** PROBLEM **
Please copy the entries below word for word.

** DATASET CONTENT **
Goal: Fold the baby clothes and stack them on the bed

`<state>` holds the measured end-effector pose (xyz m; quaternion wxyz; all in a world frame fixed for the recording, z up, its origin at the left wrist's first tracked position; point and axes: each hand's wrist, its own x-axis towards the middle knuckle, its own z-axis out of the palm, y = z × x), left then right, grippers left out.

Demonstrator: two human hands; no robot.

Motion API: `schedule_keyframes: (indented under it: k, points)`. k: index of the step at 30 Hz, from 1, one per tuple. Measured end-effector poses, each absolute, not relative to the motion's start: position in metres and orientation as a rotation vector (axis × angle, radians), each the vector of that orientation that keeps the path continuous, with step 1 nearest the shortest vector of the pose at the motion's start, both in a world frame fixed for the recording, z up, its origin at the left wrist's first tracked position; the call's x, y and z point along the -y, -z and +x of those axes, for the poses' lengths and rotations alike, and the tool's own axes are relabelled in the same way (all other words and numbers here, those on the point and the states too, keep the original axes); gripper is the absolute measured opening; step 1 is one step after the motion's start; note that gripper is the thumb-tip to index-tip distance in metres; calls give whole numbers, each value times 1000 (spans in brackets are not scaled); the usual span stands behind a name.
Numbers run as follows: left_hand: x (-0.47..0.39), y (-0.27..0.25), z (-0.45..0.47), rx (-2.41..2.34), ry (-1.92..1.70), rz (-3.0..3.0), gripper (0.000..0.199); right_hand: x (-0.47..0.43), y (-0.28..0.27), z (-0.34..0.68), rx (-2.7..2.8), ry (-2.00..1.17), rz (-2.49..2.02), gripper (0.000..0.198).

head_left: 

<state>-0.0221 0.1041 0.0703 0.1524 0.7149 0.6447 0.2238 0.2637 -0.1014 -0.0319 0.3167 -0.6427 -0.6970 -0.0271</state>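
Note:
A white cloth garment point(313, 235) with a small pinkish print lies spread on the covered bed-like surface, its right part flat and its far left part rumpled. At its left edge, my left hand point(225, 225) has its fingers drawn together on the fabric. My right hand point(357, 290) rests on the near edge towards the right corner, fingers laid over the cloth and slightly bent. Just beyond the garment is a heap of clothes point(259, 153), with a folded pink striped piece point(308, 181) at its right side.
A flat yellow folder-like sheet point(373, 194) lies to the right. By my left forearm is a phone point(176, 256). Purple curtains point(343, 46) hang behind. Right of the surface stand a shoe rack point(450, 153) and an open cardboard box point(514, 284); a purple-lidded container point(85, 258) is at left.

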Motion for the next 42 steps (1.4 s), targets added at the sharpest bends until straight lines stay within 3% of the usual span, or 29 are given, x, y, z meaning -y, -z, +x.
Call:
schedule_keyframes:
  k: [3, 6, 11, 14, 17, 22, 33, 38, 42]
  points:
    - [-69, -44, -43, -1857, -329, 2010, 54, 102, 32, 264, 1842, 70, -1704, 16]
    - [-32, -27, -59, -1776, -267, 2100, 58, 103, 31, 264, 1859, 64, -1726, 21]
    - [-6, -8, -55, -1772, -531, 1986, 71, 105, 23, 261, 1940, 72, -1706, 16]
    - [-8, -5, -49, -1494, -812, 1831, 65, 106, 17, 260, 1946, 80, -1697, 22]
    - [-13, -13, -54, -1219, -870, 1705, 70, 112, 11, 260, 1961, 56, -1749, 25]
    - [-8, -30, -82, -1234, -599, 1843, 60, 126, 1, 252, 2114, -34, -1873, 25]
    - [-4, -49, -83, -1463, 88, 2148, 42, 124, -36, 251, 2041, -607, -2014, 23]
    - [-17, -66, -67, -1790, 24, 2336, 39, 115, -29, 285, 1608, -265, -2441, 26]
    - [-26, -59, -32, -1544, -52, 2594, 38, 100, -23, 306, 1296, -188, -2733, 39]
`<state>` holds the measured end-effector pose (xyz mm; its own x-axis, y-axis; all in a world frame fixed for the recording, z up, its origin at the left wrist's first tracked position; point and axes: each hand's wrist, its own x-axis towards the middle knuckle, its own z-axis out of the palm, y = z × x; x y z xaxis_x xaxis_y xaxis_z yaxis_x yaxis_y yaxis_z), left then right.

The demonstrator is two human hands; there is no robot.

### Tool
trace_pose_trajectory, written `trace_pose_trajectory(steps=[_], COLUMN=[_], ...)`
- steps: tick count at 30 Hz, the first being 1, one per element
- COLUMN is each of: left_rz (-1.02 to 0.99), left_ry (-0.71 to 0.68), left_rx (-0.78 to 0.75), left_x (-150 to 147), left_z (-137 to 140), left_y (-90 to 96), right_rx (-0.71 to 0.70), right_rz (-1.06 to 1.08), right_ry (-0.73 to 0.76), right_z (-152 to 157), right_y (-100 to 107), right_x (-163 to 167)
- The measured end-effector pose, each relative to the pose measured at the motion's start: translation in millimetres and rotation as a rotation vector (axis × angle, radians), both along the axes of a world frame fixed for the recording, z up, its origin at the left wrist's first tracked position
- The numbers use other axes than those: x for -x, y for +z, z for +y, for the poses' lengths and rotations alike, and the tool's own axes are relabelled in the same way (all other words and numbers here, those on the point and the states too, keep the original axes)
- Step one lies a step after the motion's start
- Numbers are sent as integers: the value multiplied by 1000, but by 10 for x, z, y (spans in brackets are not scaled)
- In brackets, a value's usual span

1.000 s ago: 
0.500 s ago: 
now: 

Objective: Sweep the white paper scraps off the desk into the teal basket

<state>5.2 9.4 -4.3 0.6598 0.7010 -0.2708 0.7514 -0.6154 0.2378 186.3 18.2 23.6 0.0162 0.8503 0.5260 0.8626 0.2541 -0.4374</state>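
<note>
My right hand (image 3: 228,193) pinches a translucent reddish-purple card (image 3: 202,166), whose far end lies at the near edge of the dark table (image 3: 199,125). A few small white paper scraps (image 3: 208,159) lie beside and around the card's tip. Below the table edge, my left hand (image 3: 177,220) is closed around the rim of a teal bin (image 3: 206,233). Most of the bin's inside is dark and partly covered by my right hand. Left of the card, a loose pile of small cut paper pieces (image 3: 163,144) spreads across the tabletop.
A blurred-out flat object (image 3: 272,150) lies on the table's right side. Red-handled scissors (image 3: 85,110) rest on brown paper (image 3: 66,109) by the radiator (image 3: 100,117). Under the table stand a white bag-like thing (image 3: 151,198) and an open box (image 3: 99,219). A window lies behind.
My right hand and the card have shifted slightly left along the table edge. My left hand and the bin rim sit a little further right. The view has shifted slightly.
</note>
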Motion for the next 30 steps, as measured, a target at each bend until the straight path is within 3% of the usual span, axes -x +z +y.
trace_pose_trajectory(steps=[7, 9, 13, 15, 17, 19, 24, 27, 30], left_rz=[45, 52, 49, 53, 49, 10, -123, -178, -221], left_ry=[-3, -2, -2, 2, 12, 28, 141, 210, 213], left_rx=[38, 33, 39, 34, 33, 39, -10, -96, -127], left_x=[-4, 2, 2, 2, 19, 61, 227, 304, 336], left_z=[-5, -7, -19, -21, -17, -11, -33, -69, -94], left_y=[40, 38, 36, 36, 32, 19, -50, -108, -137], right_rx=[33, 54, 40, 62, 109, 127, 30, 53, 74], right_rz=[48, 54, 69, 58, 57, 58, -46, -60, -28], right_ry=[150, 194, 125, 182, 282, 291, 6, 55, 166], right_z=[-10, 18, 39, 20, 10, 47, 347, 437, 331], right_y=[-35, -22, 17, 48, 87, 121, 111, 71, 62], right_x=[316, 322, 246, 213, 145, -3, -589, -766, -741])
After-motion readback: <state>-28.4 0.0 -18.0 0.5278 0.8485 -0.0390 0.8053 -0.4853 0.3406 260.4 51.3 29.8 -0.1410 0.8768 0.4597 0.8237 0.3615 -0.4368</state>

** RESULT OF THE TASK **
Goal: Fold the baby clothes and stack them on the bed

`<state>` holds the measured end-effector pose (xyz m; quaternion wxyz; all in a world frame fixed for the recording, z up, its origin at the left wrist's first tracked position; point and axes: each hand's wrist, its own x-axis towards the middle knuckle, its own z-axis out of the palm, y = z × x), left then right, grippers left out.

Demonstrator: two human hands; no robot.

Motion API: `schedule_keyframes: (indented under it: k, points)`. k: index of the step at 30 Hz, from 1, one per tuple. Measured end-effector poses, each absolute, not relative to the motion's start: position in metres and orientation as a rotation vector (axis × angle, radians), each the vector of that orientation that keeps the path continuous, with step 1 nearest the shortest vector of the pose at the motion's start, both in a world frame fixed for the recording, z up, its origin at the left wrist's first tracked position; the call's x, y and z point along the -y, -z and +x of those axes, for the poses' lengths and rotations alike, and the tool's own axes are relabelled in the same way (all other words and numbers here, those on the point and the states too, keep the original axes); gripper is the absolute measured opening; step 1 is one step after the motion's start; note that gripper is the thumb-tip to index-tip distance in metres; calls give whole numbers, each value times 1000 (spans in brackets are not scaled); the usual span stands behind a name.
Numbers run as follows: left_hand: x (-0.47..0.39), y (-0.27..0.25), z (-0.45..0.47), rx (-2.41..2.34), ry (-1.92..1.70), rz (-3.0..3.0), gripper (0.000..0.199); right_hand: x (-0.47..0.43), y (-0.28..0.27), z (-0.34..0.68), rx (-2.7..2.8), ry (-2.00..1.17), rz (-2.49..2.02), gripper (0.000..0.198).

head_left: 

<state>-0.0221 0.1041 0.0703 0.1524 0.7149 0.6447 0.2238 0.2637 -0.1014 -0.0319 0.3167 -0.6427 -0.6970 -0.0271</state>
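Note:
A white cloth garment point(313, 235) with a small pinkish print lies spread on the covered bed-like surface, its right part flat and its far left part rumpled. At its left edge, my left hand point(225, 225) has its fingers drawn together on the fabric. My right hand point(357, 290) rests on the near edge towards the right corner, fingers laid over the cloth and slightly bent. Just beyond the garment is a heap of clothes point(259, 153), with a folded pink striped piece point(308, 181) at its right side.
A flat yellow folder-like sheet point(373, 194) lies to the right. By my left forearm is a phone point(176, 256). Purple curtains point(343, 46) hang behind. Right of the surface stand a shoe rack point(450, 153) and an open cardboard box point(514, 284); a purple-lidded container point(85, 258) is at left.
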
Motion for the next 42 steps (1.4 s), targets added at the sharpest bends until straight lines stay within 3% of the usual span, or 29 are given, x, y, z meaning -y, -z, +x.
Call:
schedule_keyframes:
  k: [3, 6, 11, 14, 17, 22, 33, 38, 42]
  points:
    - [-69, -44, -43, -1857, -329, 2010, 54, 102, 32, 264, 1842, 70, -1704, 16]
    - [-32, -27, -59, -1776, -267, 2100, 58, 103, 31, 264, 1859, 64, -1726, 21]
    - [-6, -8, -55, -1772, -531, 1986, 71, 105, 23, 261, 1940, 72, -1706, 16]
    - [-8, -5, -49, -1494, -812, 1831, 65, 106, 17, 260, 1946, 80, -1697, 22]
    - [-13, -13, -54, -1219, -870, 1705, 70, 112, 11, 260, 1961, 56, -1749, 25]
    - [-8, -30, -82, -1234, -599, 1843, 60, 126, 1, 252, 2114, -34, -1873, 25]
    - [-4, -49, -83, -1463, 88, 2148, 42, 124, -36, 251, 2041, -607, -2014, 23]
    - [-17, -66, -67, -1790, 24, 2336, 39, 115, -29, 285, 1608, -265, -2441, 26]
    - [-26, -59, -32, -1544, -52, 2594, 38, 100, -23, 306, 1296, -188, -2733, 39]
`<state>` holds the measured end-effector pose (xyz mm; its own x-axis, y-axis; all in a world frame fixed for the recording, z up, its origin at the left wrist's first tracked position; point and axes: each hand's wrist, its own x-axis towards the middle knuckle, its own z-axis out of the palm, y = z × x; x y z xaxis_x xaxis_y xaxis_z yaxis_x yaxis_y yaxis_z), left then right.

The demonstrator is two human hands; there is no robot.

### Tool
trace_pose_trajectory, written `trace_pose_trajectory(steps=[_], COLUMN=[_], ...)`
- steps: tick count at 30 Hz, the first being 1, one per element
- COLUMN is each of: left_rz (-1.02 to 0.99), left_ry (-0.71 to 0.68), left_rx (-0.78 to 0.75), left_x (-150 to 147), left_z (-137 to 140), left_y (-90 to 96), right_rx (-0.71 to 0.70), right_rz (-1.06 to 1.08), right_ry (-0.73 to 0.76), right_z (-152 to 157), right_y (-100 to 107), right_x (-163 to 167)
- The measured end-effector pose, each relative to the pose measured at the motion's start: translation in millimetres and rotation as a rotation vector (axis × angle, radians), both along the axes of a world frame fixed for the recording, z up, its origin at the left wrist's first tracked position
- The numbers use other axes than those: x for -x, y for +z, z for +y, for the poses' lengths and rotations alike, and the tool's own axes are relabelled in the same way (all other words and numbers here, those on the point and the states too, keep the original axes)
- Step one lies a step after the motion's start
- Numbers are sent as integers: the value multiplied by 1000, but by 10 for x, z, y (spans in brackets are not scaled)
- In brackets, a value's usual span

1.000 s ago: 
0.500 s ago: 
now: 

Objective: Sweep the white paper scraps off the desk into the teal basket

<state>5.2 9.4 -4.3 0.6598 0.7010 -0.2708 0.7514 -0.6154 0.2378 186.3 18.2 23.6 0.0162 0.8503 0.5260 0.8626 0.2541 -0.4374</state>
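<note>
My right hand (image 3: 228,193) pinches a translucent reddish-purple card (image 3: 202,166), whose far end lies at the near edge of the dark table (image 3: 199,125). A few small white paper scraps (image 3: 208,159) lie beside and around the card's tip. Below the table edge, my left hand (image 3: 177,220) is closed around the rim of a teal bin (image 3: 206,233). Most of the bin's inside is dark and partly covered by my right hand. Left of the card, a loose pile of small cut paper pieces (image 3: 163,144) spreads across the tabletop.
A blurred-out flat object (image 3: 272,150) lies on the table's right side. Red-handled scissors (image 3: 85,110) rest on brown paper (image 3: 66,109) by the radiator (image 3: 100,117). Under the table stand a white bag-like thing (image 3: 151,198) and an open box (image 3: 99,219). A window lies behind.
My right hand and the card have shifted slightly left along the table edge. My left hand and the bin rim sit a little further right. The view has shifted slightly.
</note>
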Motion for the next 30 steps, as measured, a target at each bend until the straight path is within 3% of the usual span, axes -x +z +y.
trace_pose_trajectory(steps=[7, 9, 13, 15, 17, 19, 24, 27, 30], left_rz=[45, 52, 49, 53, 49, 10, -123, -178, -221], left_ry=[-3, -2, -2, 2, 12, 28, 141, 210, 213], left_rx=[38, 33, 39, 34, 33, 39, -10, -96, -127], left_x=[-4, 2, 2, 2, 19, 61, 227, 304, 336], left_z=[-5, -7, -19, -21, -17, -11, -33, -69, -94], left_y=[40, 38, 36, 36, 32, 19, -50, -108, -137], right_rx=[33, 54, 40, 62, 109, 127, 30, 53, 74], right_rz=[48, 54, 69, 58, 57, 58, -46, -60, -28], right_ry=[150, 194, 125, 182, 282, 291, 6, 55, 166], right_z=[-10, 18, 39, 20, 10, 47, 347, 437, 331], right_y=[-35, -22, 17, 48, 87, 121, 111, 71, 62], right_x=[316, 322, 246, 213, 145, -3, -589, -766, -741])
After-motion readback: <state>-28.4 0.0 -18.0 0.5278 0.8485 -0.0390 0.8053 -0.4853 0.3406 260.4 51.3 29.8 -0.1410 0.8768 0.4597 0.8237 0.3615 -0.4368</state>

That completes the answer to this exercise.